Para aclararlo con palabras sencillas: En lugar de acudir a Dios con nuestro miedo; en lugar de abrirle a Él en la oración nuestra actitud tensa (porque el miedo nos introduce en una tensión que nos hace girar alrededor de nosotros mismos); en lugar de volver a nutrir nuestra confianza en Él, nos dejamos arrastrar por la dinámica negativa del miedo. Entonces, estamos tan ocupados en evitar aquello que tememos, que buscamos soluciones que, a su vez, están determinadas por el miedo. No pocas veces sucede que incluso nuestro entendimiento queda confundido, de modo que podemos actuar irracionalmente y crear “estrategias de evasión”.
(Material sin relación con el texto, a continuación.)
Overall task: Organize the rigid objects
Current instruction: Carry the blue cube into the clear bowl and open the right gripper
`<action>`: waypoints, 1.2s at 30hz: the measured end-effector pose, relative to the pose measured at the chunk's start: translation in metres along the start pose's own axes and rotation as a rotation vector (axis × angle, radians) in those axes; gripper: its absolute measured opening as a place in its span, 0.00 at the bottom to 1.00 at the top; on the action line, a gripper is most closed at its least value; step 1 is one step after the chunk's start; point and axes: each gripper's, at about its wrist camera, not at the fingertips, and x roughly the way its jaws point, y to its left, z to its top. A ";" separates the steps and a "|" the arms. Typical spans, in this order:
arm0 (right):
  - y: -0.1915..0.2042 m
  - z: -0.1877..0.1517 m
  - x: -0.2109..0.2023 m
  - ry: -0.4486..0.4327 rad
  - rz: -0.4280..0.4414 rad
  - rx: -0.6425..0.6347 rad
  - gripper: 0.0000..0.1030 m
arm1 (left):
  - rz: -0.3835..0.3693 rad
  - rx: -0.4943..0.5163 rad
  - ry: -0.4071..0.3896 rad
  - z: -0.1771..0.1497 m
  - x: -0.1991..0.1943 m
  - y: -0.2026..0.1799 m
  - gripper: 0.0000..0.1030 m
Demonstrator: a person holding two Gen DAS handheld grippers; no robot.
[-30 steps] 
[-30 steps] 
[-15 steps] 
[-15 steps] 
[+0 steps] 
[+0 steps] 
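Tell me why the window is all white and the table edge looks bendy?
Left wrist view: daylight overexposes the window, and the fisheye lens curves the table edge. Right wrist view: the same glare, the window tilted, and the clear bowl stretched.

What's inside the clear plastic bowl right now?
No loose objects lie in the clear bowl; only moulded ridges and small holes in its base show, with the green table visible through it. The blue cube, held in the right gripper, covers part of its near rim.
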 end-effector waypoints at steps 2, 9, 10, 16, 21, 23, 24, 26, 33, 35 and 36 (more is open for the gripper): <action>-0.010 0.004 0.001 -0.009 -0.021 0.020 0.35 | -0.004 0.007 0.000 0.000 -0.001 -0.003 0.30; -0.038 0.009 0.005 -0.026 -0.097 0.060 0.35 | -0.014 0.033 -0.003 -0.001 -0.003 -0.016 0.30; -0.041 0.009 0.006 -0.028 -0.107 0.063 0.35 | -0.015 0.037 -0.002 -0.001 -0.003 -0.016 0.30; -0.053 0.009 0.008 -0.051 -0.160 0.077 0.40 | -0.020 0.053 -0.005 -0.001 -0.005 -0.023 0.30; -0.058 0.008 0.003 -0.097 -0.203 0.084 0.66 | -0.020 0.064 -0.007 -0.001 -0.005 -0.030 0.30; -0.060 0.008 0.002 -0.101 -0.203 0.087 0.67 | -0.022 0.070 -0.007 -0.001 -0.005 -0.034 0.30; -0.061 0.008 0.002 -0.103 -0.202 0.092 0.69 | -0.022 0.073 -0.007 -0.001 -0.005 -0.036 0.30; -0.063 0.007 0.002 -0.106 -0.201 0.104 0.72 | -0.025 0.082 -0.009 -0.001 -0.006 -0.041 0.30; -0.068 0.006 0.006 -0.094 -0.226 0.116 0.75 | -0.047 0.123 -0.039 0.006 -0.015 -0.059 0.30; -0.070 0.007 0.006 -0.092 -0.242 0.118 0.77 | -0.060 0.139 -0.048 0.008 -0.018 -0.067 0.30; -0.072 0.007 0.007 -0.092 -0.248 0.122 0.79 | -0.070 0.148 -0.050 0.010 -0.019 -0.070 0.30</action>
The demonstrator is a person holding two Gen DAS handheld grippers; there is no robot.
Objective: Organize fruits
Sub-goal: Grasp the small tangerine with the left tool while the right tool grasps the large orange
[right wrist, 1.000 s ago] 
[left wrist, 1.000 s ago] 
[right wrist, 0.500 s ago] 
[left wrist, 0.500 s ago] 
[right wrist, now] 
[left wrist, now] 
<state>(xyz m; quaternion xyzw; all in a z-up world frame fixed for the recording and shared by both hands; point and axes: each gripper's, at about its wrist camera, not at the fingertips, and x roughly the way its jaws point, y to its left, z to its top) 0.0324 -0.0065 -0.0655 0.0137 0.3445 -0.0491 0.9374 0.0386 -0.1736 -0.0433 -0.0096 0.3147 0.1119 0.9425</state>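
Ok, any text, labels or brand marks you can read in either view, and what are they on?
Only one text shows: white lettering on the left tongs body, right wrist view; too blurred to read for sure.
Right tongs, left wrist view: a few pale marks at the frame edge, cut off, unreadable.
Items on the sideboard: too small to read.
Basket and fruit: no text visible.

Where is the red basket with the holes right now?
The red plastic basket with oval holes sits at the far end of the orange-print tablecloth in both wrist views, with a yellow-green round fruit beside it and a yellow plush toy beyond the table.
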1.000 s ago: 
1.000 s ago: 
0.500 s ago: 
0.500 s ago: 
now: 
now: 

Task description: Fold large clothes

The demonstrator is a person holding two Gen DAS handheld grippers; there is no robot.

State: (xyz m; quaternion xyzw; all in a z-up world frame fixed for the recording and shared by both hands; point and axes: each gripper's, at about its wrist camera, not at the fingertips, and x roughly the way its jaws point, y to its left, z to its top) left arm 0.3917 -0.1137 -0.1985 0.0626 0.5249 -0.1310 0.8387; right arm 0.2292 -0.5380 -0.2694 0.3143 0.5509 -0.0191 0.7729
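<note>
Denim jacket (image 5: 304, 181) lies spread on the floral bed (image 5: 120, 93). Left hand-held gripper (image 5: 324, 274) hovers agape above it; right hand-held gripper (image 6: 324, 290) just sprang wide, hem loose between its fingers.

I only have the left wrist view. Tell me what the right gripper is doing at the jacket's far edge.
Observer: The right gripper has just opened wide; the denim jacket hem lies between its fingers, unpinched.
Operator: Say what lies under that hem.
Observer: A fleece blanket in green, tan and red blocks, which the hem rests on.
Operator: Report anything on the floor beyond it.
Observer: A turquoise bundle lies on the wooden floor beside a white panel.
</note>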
Es importante recordar las palabras del Señor, quien nos dice: “Si el Hijo os da la libertad, seréis realmente libres” (Jn 8,36); y también meditar esta afirmación Suya: “En el mundo tendréis sufrimientos, pero confiad: yo he vencido al mundo.” (Jn 16,33).

La antítesis del miedo es la confianza en Dios, que ha de ser activada especialmente en aquellas situaciones en las que el miedo quiere dominarnos. Esto sucede a través de la oración intensa y también de los actos correspondientes de la voluntad. Si acudimos al Señor, Él nos conducirá y nos hará atravesar este miedo.